Food and agriculture
The Department for Environment, Food & Rural Affairs (Defra) resource budget will move from £4.7 billion in 2023-24 to £4.8 billion in 2025-26. That amounts to an annual average real-term decline of 1.9%. The department’s capital budget will however see an average real-term increase of 12.6% from 2023-24 to 2025-26. Capital budgets are spent on investments that add to the public sector’s fixed assets. This budget will increase from £2.1 billion in 2023-24 to £2.7 billion in 2025-26.
There’s a pledge to provide £5 billion over 2024-25 and 2025-26 to support the ‘transition towards a more productive and environmentally sustainable agricultural sector in England, ensuring food security’. For context, the farming budget under the Conservative government in the last parliament was £2.4bn investment per year. The news may come as some surprise as reports during the summer suggested that the nature-friendly farming budget was set to be slashed potentially by up to £100m.
The chancellor has recognised how crucial maintaining investment in nature-friendly farming is and how food production and nature’s recovery go hand-in-hand.
This maintained funding is a much-needed boost for a sector that greatly needed confidence from the government. Increasing funding and prioritising nature-friendly farming will help put agriculture on a more sustainable footing and enable the changes required to continue feeding our nation as climate change presents ongoing challenges.

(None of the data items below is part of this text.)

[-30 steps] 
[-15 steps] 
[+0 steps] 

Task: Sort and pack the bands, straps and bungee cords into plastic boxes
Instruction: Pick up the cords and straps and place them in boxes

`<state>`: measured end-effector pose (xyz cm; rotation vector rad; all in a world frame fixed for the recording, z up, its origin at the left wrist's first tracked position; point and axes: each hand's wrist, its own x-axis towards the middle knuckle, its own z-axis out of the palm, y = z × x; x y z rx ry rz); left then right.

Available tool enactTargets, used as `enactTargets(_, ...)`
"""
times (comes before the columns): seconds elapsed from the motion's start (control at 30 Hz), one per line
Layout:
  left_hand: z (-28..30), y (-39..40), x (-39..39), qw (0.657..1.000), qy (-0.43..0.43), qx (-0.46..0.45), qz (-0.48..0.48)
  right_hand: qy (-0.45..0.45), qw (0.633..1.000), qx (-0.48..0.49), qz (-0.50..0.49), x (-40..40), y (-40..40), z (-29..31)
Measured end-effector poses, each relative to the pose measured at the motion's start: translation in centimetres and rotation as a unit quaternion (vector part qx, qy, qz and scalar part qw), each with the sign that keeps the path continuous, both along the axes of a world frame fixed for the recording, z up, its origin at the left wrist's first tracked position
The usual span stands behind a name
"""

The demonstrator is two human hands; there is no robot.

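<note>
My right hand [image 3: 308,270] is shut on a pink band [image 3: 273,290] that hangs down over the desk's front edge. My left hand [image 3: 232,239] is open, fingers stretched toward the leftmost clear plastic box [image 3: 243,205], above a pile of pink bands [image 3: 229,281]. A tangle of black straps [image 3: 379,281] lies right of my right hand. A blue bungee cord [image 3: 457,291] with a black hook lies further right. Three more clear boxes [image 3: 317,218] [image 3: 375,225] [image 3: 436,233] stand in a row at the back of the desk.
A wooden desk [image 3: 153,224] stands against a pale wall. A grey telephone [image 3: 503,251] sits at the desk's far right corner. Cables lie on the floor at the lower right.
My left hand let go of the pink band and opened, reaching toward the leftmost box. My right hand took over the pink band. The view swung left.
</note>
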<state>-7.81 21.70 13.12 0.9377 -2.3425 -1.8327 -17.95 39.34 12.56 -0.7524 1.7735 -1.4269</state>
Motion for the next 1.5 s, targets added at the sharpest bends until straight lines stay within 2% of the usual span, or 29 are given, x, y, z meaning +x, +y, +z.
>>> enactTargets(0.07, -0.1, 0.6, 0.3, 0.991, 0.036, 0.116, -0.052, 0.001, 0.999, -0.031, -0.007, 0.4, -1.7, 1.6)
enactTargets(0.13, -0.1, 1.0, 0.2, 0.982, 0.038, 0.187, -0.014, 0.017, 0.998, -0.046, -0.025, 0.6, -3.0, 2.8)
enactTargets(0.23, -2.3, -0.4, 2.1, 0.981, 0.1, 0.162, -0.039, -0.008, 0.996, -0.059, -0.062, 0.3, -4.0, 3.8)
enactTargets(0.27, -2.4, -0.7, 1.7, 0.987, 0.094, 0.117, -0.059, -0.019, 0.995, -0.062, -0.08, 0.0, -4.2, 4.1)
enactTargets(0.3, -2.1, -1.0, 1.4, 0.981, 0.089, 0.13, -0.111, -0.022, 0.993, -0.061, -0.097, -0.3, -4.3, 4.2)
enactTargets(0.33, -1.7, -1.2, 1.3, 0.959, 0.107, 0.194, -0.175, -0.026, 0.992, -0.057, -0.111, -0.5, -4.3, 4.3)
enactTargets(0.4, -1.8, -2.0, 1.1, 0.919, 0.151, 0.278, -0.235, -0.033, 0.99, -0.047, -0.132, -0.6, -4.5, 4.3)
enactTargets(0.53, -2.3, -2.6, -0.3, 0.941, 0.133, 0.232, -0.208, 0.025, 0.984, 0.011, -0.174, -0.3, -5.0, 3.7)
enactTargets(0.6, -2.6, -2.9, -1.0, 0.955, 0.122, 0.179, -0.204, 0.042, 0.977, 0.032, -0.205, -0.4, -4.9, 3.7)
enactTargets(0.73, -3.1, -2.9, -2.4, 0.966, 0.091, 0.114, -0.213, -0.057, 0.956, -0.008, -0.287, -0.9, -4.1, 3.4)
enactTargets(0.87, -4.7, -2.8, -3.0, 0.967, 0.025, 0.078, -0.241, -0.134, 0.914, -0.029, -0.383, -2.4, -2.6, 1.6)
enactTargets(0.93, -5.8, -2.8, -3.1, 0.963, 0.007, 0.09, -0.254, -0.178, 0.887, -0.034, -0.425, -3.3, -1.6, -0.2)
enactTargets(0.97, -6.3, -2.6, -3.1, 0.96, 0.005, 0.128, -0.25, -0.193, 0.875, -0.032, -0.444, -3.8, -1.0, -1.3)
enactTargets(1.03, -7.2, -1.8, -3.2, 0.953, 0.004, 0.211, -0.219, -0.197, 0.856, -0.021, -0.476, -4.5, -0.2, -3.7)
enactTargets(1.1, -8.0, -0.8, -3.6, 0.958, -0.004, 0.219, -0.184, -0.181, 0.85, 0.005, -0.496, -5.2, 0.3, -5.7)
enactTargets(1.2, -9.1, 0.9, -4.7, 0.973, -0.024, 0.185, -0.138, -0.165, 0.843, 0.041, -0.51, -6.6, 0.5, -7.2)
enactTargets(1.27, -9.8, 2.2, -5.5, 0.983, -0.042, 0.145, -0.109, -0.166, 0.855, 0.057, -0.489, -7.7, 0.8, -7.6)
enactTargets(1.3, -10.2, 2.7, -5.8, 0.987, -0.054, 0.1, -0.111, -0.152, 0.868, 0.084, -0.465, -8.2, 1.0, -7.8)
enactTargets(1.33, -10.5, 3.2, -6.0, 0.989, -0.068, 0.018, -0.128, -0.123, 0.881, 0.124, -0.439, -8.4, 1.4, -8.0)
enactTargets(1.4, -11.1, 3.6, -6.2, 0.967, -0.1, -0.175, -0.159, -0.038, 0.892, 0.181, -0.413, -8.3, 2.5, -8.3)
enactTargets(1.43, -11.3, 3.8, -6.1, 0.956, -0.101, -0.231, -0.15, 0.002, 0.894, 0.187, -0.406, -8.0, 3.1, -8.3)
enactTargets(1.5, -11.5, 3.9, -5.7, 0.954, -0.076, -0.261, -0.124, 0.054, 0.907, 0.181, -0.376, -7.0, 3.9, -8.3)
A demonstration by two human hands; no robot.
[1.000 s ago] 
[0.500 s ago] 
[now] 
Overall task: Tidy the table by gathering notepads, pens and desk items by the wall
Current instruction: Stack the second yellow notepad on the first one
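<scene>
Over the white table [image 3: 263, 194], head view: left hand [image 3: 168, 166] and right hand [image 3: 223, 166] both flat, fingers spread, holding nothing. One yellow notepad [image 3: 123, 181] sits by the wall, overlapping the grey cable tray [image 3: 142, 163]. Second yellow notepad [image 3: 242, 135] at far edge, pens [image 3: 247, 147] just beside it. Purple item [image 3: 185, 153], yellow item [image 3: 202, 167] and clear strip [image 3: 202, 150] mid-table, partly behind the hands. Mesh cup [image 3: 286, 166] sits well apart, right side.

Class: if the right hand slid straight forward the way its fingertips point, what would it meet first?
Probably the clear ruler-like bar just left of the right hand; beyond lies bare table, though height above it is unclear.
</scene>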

While the news that the farming budget has not faced a significant axe has been welcomed, the Budget statement came with a warning that its funding for agriculture may be reviewed in the next year.
The government is facing significant funding pressures on flood defences and farm schemes of almost £600 million in 2024-25. While the government is meeting those commitments this year, it’s necessary to review these plans from 2025-26 to ensure they are affordable.
The Budget statement also announced that the government will legislate to extend the scope of Agricultural Property Relief from Inheritance Tax to environmental land management from 6 April 2025. Relief will be available for land managed under an environmental agreement with, or on behalf of, the UK government, devolved governments, public bodies, local authorities, or approved responsible bodies. This needs to be seen in the context of the overall reduction in scope of APR through the application of a £1m cap from April 2026.